After garnering little discussion and even less governmental concern over the past several years, America's opiate problem — a problem that, based on the numbers, deserves the label epidemic — is finally reaching public consciousness.
"The majority of drug overdose deaths (more than six out of ten) involve an opioid," according to the Centers for Disease Control and Prevention. "And since 1999, the rate of overdose deaths involving opioids (including prescription opioid pain relievers and heroin) nearly quadrupled."
Last week, CNN held a town hall at which victims of the opioid epidemic and their families spoke of their hardships and asked medical professionals, who were positioned across from the moderator, Anderson Cooper, what can be done to mitigate the problem.
But town hall meetings, while important for raising awareness, will do little in the face of an intransigent Congress dominated by ideologues who have shown themselves to be deeply committed to blocking even the most basic of procedures. As Norman Ornstein observes in The Atlantic, Congress has been dragging its feet on the opioid crisis just as it has with other devastating public health issues, from Zika to Flint.
These crises are, in the words of Ornstein, a conservative, "crying out for a sharp and focused response from the federal government."
"The opioid crisis has resulted in widespread debilitating addiction and many deaths from heroin and painkillers," Ornstein adds. "Congress’s response last month? Go on recess without dealing with them."
On the surface, though, it seems that Congress is finally waking up and taking steps toward a potential solution. As a New York Times editorial pointed out on Monday, "The House last week passed 18 bills related to opioids, and the Senate approved a comprehensive bill in March."
But this is far from enough.
The editorial adds: "The question now is whether Congress will appropriate enough money to address the scale of the problem. Democrats are seeking $600 million, and President Obama has asked for $1.1 billion. Republican leaders have not said how much they would be willing to spend, but insist that the total be offset by reductions in other programs or increases in revenue."
Phrased differently, and more bluntly, the question is: Will a Congress dominated by deficit hawks and bankrolled by corporate America be willing to put forward money that assists the public, and not just their beloved special interests?

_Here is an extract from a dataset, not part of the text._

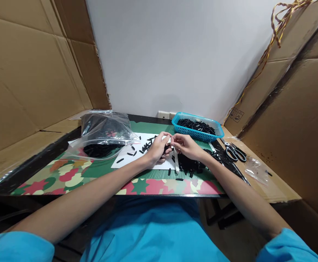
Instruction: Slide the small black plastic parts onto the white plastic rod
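Observation:
My left hand (159, 150) is curled over the white sheet (120, 164), with small black pieces partly visible between its fingers. My right hand (185, 146) meets it at the fingertips, thumb and forefinger pinched together; whatever they grip is too small to make out. Several slim black pieces (146, 146) lie loose on the sheet, left of my left hand. Below my right hand spreads a dark pile of the same pieces (190, 165), beside a narrow pale strip (177, 163).
A blue basket (210, 137) of black pieces stands behind my right hand. To the left lies a clear zip bag (107, 125) with black pieces inside. Scissors (234, 152) and a small plastic bag (257, 170) rest at the right. Cardboard walls (298, 120) flank the patterned table (66, 176).

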Action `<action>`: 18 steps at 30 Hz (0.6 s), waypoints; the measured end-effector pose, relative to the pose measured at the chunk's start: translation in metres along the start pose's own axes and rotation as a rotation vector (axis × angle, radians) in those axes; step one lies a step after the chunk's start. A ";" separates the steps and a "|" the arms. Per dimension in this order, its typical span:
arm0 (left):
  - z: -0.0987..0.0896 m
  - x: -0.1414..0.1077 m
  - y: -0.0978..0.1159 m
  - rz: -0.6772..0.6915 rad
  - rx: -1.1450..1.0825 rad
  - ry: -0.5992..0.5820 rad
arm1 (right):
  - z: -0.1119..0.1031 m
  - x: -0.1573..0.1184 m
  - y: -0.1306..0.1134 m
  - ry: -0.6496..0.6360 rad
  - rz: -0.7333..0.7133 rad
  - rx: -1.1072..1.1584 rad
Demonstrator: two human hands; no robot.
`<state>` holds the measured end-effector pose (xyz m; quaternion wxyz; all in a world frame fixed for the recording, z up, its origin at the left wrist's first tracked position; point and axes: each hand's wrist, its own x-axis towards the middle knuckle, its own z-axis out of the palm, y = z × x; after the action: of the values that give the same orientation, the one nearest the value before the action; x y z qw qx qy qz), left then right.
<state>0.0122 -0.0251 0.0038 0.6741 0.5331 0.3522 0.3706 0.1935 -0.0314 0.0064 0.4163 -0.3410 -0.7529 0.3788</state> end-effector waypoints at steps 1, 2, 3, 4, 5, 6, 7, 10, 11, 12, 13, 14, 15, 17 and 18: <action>0.000 0.000 0.000 0.001 0.003 0.000 | -0.002 0.000 0.001 0.036 -0.002 -0.001; 0.000 0.000 0.001 0.002 0.006 -0.003 | -0.004 0.000 0.003 0.076 -0.004 -0.003; 0.000 -0.001 0.001 0.002 0.009 -0.008 | -0.006 -0.001 0.004 0.117 -0.005 -0.004; 0.000 -0.001 0.001 0.002 0.012 -0.015 | -0.009 -0.001 0.005 0.153 -0.007 -0.004; 0.001 -0.001 0.001 0.002 0.014 -0.022 | -0.011 -0.001 0.006 0.181 -0.008 -0.003; 0.001 -0.001 0.001 0.001 0.015 -0.028 | -0.013 -0.001 0.006 0.200 -0.009 -0.002; 0.001 -0.002 0.002 0.002 0.016 -0.032 | -0.014 -0.001 0.007 0.210 -0.008 0.000; 0.001 -0.002 0.002 0.003 0.021 -0.032 | -0.014 -0.001 0.007 0.199 -0.001 0.007; 0.001 -0.002 0.002 0.002 0.023 -0.031 | -0.014 -0.001 0.008 0.190 0.003 0.011; 0.001 -0.002 0.002 0.000 0.026 -0.031 | -0.013 -0.001 0.008 0.181 0.006 0.015; 0.001 -0.002 0.002 -0.002 0.030 -0.031 | -0.013 -0.001 0.009 0.174 0.010 0.020; 0.001 -0.001 0.002 -0.003 0.032 -0.032 | -0.013 0.000 0.009 0.167 0.014 0.024; 0.001 -0.001 0.002 -0.002 0.033 -0.031 | -0.013 0.001 0.010 0.160 0.020 0.027; 0.001 0.001 0.003 0.003 0.031 -0.028 | -0.015 0.002 0.011 0.142 0.034 0.028; 0.001 0.001 0.003 0.009 0.030 -0.026 | -0.016 0.003 0.011 0.130 0.043 0.027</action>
<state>0.0136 -0.0240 0.0072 0.6690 0.5494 0.3464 0.3614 0.2084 -0.0187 0.0037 0.4606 -0.3755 -0.7116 0.3747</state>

"The country is facing a health emergency," the Times editorial continues, "and it would be tragic if a self-imposed budget rule got in the way of a robust federal response."

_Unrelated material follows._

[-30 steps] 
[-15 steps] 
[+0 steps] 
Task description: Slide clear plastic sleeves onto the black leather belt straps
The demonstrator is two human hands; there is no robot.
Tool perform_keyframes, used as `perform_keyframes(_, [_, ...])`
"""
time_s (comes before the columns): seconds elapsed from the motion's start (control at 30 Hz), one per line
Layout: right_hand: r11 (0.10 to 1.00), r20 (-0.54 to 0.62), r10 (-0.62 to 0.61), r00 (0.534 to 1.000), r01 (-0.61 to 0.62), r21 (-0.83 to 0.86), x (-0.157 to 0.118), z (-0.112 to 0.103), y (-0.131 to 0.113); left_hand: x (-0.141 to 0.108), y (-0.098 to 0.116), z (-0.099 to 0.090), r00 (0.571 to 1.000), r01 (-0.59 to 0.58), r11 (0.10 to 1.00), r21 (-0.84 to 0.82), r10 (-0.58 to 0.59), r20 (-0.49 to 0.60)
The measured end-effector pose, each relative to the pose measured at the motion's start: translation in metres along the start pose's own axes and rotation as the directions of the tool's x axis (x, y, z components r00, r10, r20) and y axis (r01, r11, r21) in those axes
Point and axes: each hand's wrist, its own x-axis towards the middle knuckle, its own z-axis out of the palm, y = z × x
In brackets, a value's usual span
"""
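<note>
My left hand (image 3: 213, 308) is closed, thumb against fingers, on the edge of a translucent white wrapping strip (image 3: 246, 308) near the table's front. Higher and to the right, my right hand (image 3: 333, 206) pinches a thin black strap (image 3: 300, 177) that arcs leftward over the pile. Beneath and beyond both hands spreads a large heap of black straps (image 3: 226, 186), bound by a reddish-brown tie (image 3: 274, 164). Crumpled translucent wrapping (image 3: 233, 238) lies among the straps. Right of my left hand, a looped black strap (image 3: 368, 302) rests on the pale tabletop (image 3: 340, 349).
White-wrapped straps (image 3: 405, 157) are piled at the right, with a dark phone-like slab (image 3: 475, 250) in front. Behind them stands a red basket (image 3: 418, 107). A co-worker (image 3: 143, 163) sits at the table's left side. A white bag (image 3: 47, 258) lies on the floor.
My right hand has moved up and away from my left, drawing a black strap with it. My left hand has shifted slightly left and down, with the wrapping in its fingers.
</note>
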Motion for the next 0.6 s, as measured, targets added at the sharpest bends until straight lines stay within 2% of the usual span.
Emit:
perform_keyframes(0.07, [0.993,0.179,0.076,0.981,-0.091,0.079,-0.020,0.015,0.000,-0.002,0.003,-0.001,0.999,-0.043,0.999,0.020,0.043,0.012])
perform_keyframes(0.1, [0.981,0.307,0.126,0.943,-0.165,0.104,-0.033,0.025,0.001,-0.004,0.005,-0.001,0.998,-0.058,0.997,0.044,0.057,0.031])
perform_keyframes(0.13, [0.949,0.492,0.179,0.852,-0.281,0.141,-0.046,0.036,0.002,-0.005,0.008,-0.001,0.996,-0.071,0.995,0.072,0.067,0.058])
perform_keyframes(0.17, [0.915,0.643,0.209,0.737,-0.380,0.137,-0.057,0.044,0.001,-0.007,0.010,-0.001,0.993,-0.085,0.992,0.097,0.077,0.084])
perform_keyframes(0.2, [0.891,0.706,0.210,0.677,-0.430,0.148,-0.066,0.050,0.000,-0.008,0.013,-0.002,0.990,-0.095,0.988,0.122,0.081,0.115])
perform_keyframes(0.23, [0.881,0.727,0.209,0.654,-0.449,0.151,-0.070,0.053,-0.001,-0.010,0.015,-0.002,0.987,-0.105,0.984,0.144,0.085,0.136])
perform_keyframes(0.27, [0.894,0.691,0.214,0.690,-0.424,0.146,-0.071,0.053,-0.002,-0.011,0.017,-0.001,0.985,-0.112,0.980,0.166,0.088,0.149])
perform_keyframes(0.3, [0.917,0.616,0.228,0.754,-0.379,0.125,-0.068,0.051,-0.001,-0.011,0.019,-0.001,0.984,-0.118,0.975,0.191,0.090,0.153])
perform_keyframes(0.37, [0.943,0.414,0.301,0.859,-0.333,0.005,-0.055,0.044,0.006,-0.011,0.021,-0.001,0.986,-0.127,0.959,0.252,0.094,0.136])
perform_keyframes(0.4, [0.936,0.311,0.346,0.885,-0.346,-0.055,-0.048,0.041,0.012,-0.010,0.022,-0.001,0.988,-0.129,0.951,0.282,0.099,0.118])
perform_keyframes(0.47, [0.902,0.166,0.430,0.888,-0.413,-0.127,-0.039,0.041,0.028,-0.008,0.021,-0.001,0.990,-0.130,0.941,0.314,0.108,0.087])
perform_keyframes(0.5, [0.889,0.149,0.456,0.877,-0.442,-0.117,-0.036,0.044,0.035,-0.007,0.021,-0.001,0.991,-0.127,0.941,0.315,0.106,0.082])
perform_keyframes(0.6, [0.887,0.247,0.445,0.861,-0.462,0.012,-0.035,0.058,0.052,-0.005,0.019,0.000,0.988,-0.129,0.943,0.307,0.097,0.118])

This "self-imposed budget rule" is more sinister than the Times implies: It is not merely a reluctance to allocate money to important causes, like the treatment of drug addiction. It is also a deep commitment to providing corporate America with unhindered access to the public trough.
While Congress hesitates and waffles, the pharmaceutical industry, whose powerful painkillers are often the source of the deep addictions ravaging communities and destroying families, continues to be lavished with federal subsidies — direct and indirect — and preferential treatment. Yet this taxpayer money is hardly mentioned by those outraged by the prospect of putting forward funds to deal with a public health catastrophe.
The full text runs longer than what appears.